Repeat every record exactly, omitting the pictures.

BEGIN Records provided

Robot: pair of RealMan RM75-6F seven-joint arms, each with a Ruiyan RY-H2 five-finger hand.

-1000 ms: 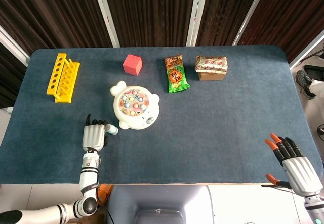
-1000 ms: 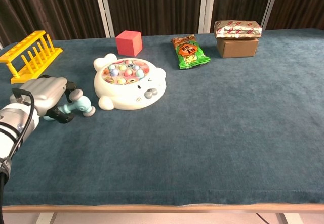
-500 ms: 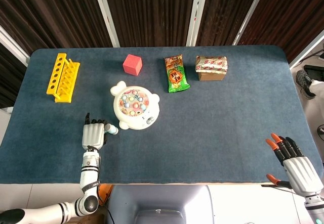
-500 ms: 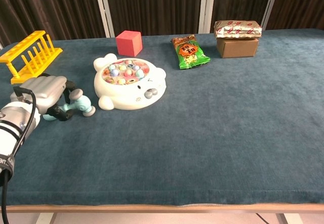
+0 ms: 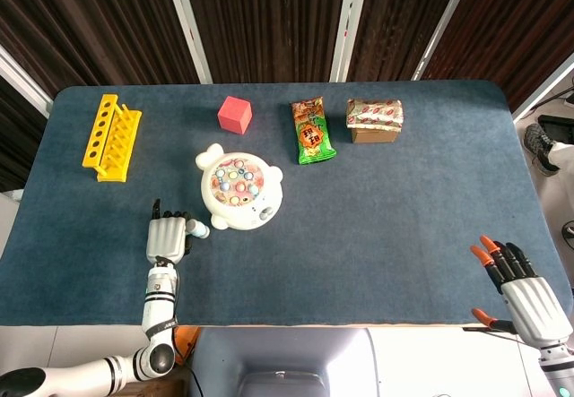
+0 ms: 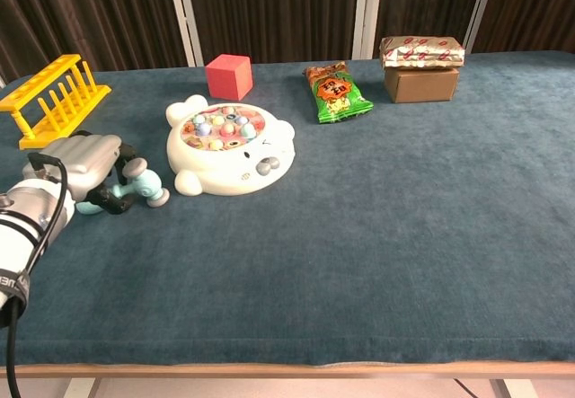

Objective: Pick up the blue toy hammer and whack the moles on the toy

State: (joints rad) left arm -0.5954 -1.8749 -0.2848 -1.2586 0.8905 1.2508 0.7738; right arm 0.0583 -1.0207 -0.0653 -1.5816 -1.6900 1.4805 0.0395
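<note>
The white bear-shaped mole toy (image 5: 239, 189) (image 6: 232, 145) with several coloured moles lies left of the table's middle. Just to its left is the light-blue toy hammer (image 5: 197, 229) (image 6: 142, 185), its grey-tipped head pointing at the toy. My left hand (image 5: 167, 237) (image 6: 79, 160) lies over the hammer's handle, and its dark fingers curl around it. The handle is mostly hidden under the hand. My right hand (image 5: 525, 289) hovers at the table's near right corner, fingers spread and holding nothing; only the head view shows it.
A yellow rack (image 5: 111, 136) stands at the far left. Along the back are a red cube (image 5: 235, 115), a green snack bag (image 5: 312, 131) and a brown box topped with a packet (image 5: 375, 121). The blue table cloth (image 5: 404, 227) spreads to the right.
My left hand with the hammer has shifted very slightly away from the table's front edge. The right hand has stayed put.
</note>
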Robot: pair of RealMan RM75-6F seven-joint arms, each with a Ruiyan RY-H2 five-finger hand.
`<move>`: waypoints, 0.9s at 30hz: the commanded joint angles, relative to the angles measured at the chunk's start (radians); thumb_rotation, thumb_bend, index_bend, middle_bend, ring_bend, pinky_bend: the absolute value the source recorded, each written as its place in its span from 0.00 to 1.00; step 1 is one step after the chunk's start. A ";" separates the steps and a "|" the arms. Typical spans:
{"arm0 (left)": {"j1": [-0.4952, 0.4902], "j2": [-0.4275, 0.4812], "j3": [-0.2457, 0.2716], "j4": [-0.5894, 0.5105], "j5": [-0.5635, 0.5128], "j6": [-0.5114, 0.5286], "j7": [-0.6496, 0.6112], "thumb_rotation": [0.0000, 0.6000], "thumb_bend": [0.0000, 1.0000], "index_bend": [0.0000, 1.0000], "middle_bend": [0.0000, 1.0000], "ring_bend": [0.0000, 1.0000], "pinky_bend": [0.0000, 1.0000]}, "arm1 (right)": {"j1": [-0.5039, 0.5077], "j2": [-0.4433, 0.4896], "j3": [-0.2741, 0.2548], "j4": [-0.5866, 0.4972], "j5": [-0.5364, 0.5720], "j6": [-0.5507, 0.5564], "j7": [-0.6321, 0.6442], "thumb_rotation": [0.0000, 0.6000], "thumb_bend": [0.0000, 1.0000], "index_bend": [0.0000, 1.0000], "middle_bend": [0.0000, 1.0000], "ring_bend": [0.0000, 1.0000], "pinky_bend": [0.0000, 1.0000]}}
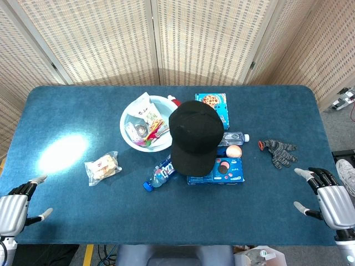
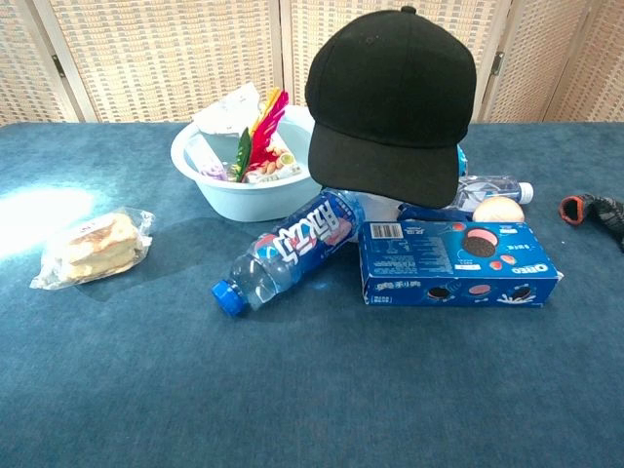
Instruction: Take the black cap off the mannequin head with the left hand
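The blue-clothed table point(image 1: 66, 111) carries everything, with the clutter gathered near its middle and toward the far edge. Largest of the lot is the black cap point(image 1: 194, 136), sitting brim-forward on the mannequin head, which it covers so fully that the head itself cannot be seen in either view; it stands above its neighbours, so a grasp from above or the side looks unobstructed. Just left of it is the pale blue bowl point(image 1: 128, 121), heaped with snack packets, and in front lies the Oreo box point(image 2: 458, 263), flat on the cloth. A blue-labelled water bottle point(image 2: 288, 255) lies on its side, slanting from the bowl toward the near edge, cap end nearest. A wrapped sandwich point(image 2: 93, 249) rests apart toward the left edge, and a dark work glove point(image 1: 279, 152) lies toward the right edge. The left hand point(image 1: 14, 210) waits at the near left corner, fingers spread and holding nothing, well apart from the cap; the right hand point(image 1: 330, 199) mirrors it at the near right corner, likewise splayed and empty. Judging by this, the reach has not begun.
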 commanded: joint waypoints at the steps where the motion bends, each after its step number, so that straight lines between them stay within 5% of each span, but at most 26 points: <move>1: 0.000 0.000 -0.001 0.001 -0.001 0.000 0.000 1.00 0.00 0.21 0.28 0.33 0.38 | 0.006 -0.002 0.002 -0.002 0.000 -0.006 -0.003 1.00 0.13 0.23 0.29 0.17 0.19; 17: -0.034 0.005 0.010 0.011 0.097 0.002 -0.038 1.00 0.00 0.21 0.28 0.34 0.38 | -0.030 0.031 0.008 -0.008 0.003 0.071 0.001 1.00 0.13 0.23 0.29 0.17 0.19; 27: -0.182 0.021 0.012 0.005 0.236 -0.115 -0.161 1.00 0.00 0.23 0.33 0.41 0.47 | -0.056 0.049 0.004 -0.023 -0.006 0.111 -0.001 1.00 0.13 0.23 0.29 0.17 0.19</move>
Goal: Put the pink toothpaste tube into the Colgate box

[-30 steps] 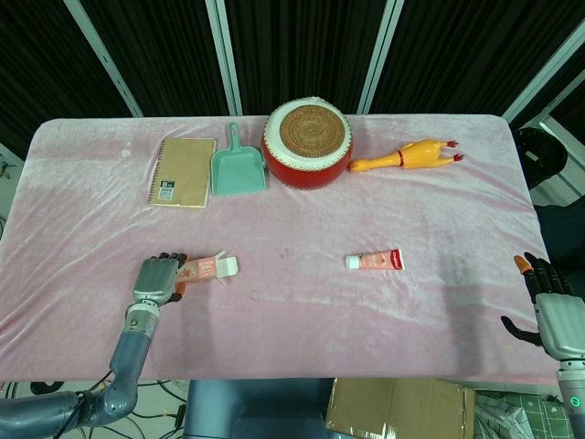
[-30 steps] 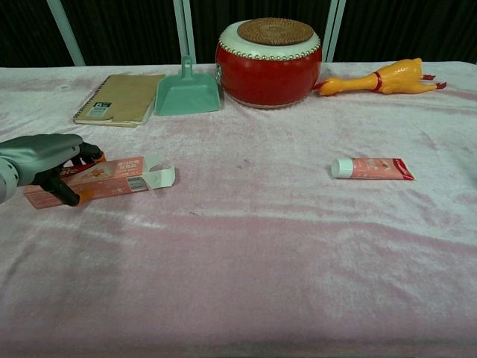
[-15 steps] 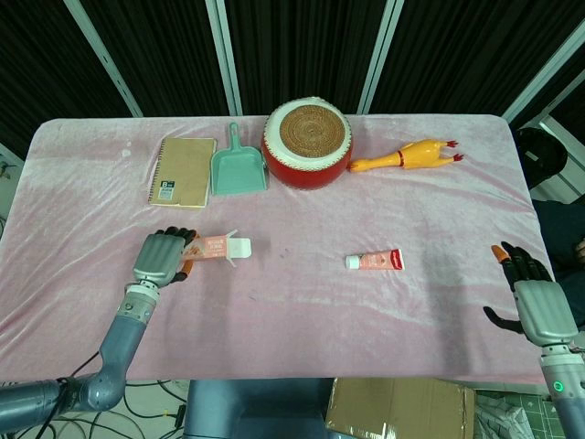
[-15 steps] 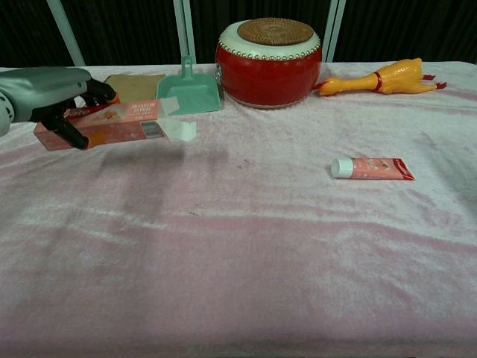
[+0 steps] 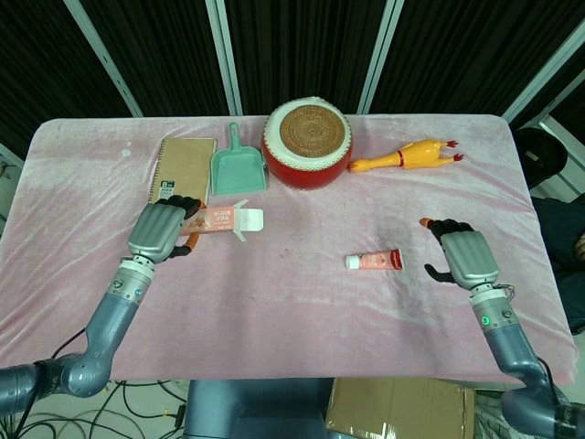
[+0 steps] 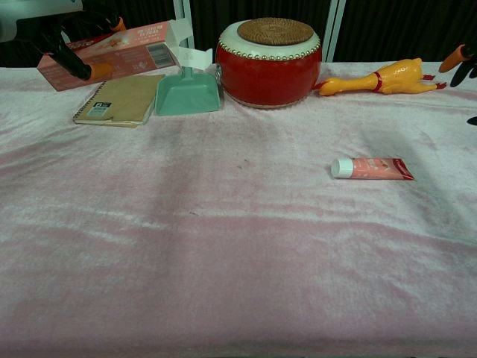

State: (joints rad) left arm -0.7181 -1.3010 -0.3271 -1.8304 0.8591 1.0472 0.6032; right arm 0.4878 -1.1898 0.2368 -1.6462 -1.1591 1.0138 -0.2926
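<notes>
Lying flat on the pink cloth [image 5: 302,302], the pink toothpaste tube [image 5: 376,261], white cap pointing to 9 o'clock, red end to 3 o'clock. Touching nothing but the cloth.

Hovering just beside it at 3 o'clock, the right hand [image 5: 464,253], fingers apart and a little curled, holding nothing. Could be bumping the tube and sliding it away, since a flat, thin tube is giving little to grab. Squeezing too hard could be bending it.

Well apart at 9 o'clock, the left hand [image 5: 161,229], fingers wrapped around the Colgate box [image 5: 218,219], holding it up off the cloth with the open flap end facing the tube. Hard to be telling from the chest view, but maybe gripping only one end, so possibly tipping or slipping. Flaps could be blocking the mouth.

Sitting at 12 o'clock, well behind: notebook [image 5: 181,171], green dustpan [image 5: 237,167], red drum [image 5: 307,143], rubber chicken [image 5: 406,155].
</notes>
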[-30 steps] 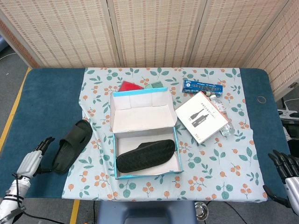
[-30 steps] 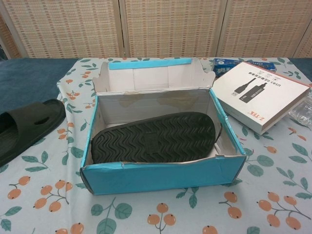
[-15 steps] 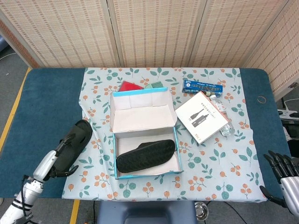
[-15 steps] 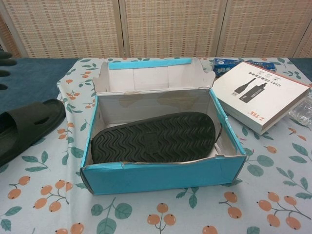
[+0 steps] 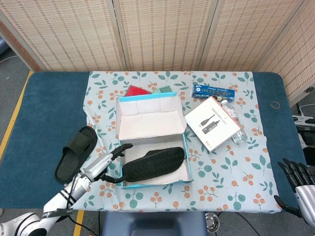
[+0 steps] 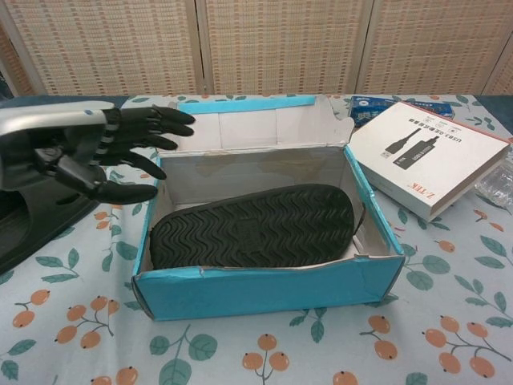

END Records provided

Exercise result
Robot: pair of RealMan RM75-6F seven-joint arms, each with a Ruiyan RY-H2 five-finger hand.

-1000 ms: 
-1000 ms: 
-500 ms: 
-500 ms: 
+0 ms: 
+0 ms: 

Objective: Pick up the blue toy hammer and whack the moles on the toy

State: (joints rad) left arm -0.5954 -1.8749 -0.2848 -1.2586 0.8905 1.2508 0.7738; right arm 0.0583 -1.0207 -0.0653 -1.5816 -1.6900 1.4805 0.0395
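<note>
The white bear-shaped mole toy (image 5: 239, 189) (image 6: 232, 145) with several coloured moles lies left of the table's middle. Just to its left is the light-blue toy hammer (image 5: 197, 229) (image 6: 142, 185), its grey-tipped head pointing at the toy. My left hand (image 5: 167, 237) (image 6: 79, 160) lies over the hammer's handle, and its dark fingers curl around it. The handle is mostly hidden under the hand. My right hand (image 5: 525, 289) hovers at the table's near right corner, fingers spread and holding nothing; only the head view shows it.
A yellow rack (image 5: 111, 136) stands at the far left. Along the back are a red cube (image 5: 235, 115), a green snack bag (image 5: 312, 131) and a brown box topped with a packet (image 5: 375, 121). The blue table cloth (image 5: 404, 227) spreads to the right.
My left hand with the hammer has shifted very slightly away from the table's front edge. The right hand has stayed put.
</note>
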Robot: pair of RealMan RM75-6F seven-joint arms, each with a Ruiyan RY-H2 five-finger hand.
`<move>`: waypoints, 0.9s at 30hz: the commanded joint angles, relative to the angles measured at the chunk's start (radians); thumb_rotation, thumb_bend, index_bend, middle_bend, ring_bend, pinky_bend: the absolute value the source recorded, each written as its place in its span from 0.00 to 1.00; step 1 is one step after the chunk's start. A ";" separates the steps and a "|" the arms. Typical spans:
{"arm0 (left)": {"j1": [-0.4952, 0.4902], "j2": [-0.4275, 0.4812], "j3": [-0.2457, 0.2716], "j4": [-0.5894, 0.5105], "j5": [-0.5635, 0.5128], "j6": [-0.5114, 0.5286], "j7": [-0.6496, 0.6112], "thumb_rotation": [0.0000, 0.6000], "thumb_bend": [0.0000, 1.0000], "index_bend": [0.0000, 1.0000], "middle_bend": [0.0000, 1.0000], "ring_bend": [0.0000, 1.0000], "pinky_bend": [0.0000, 1.0000]}, "arm1 (right)": {"j1": [-0.5039, 0.5077], "j2": [-0.4433, 0.4896], "j3": [-0.2741, 0.2548], "j4": [-0.5866, 0.4972], "j5": [-0.5364, 0.5720], "j6": [-0.5507, 0.5564], "j7": [-0.6321, 0.6442], "thumb_rotation": [0.0000, 0.6000], "thumb_bend": [0.0000, 1.0000], "index_bend": [0.0000, 1.0000], "middle_bend": [0.0000, 1.0000], "ring_bend": [0.0000, 1.0000], "pinky_bend": [0.0000, 1.0000]}}
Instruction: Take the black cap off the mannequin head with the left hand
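The blue-clothed table point(image 1: 66, 111) carries everything, with the clutter gathered near its middle and toward the far edge. Largest of the lot is the black cap point(image 1: 194, 136), sitting brim-forward on the mannequin head, which it covers so fully that the head itself cannot be seen in either view; it stands above its neighbours, so a grasp from above or the side looks unobstructed. Just left of it is the pale blue bowl point(image 1: 128, 121), heaped with snack packets, and in front lies the Oreo box point(image 2: 458, 263), flat on the cloth. A blue-labelled water bottle point(image 2: 288, 255) lies on its side, slanting from the bowl toward the near edge, cap end nearest. A wrapped sandwich point(image 2: 93, 249) rests apart toward the left edge, and a dark work glove point(image 1: 279, 152) lies toward the right edge. The left hand point(image 1: 14, 210) waits at the near left corner, fingers spread and holding nothing, well apart from the cap; the right hand point(image 1: 330, 199) mirrors it at the near right corner, likewise splayed and empty. Judging by this, the reach has not begun.
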 commanded: joint waypoints at the steps where the motion bends, each after its step number, so that straight lines between them stay within 5% of each span, but at most 26 points: <move>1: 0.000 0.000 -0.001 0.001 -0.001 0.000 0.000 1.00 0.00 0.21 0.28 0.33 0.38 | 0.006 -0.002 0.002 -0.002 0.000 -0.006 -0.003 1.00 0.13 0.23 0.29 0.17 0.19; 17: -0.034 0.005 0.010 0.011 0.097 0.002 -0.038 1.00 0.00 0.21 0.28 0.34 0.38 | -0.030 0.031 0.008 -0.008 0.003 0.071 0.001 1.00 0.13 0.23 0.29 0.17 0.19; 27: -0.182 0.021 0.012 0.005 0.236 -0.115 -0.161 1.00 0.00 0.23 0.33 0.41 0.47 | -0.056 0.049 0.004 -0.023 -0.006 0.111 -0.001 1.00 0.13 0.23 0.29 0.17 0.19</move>
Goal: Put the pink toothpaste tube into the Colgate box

[-30 steps] 
[-30 steps] 
[-15 steps] 
[-15 steps] 
[+0 steps] 
[+0 steps] 

State: (joints rad) left arm -0.7181 -1.3010 -0.3271 -1.8304 0.8591 1.0472 0.6032; right arm 0.4878 -1.1898 0.2368 -1.6462 -1.1591 1.0138 -0.2926
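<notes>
Lying flat on the pink cloth [image 5: 302,302], the pink toothpaste tube [image 5: 376,261], white cap pointing to 9 o'clock, red end to 3 o'clock. Touching nothing but the cloth.

Hovering just beside it at 3 o'clock, the right hand [image 5: 464,253], fingers apart and a little curled, holding nothing. Could be bumping the tube and sliding it away, since a flat, thin tube is giving little to grab. Squeezing too hard could be bending it.

Well apart at 9 o'clock, the left hand [image 5: 161,229], fingers wrapped around the Colgate box [image 5: 218,219], holding it up off the cloth with the open flap end facing the tube. Hard to be telling from the chest view, but maybe gripping only one end, so possibly tipping or slipping. Flaps could be blocking the mouth.

Sitting at 12 o'clock, well behind: notebook [image 5: 181,171], green dustpan [image 5: 237,167], red drum [image 5: 307,143], rubber chicken [image 5: 406,155].
</notes>
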[-30 steps] 
[-30 steps] 
[-15 steps] 
[-15 steps] 
[+0 steps] 
[+0 steps] 

The complete answer has been given.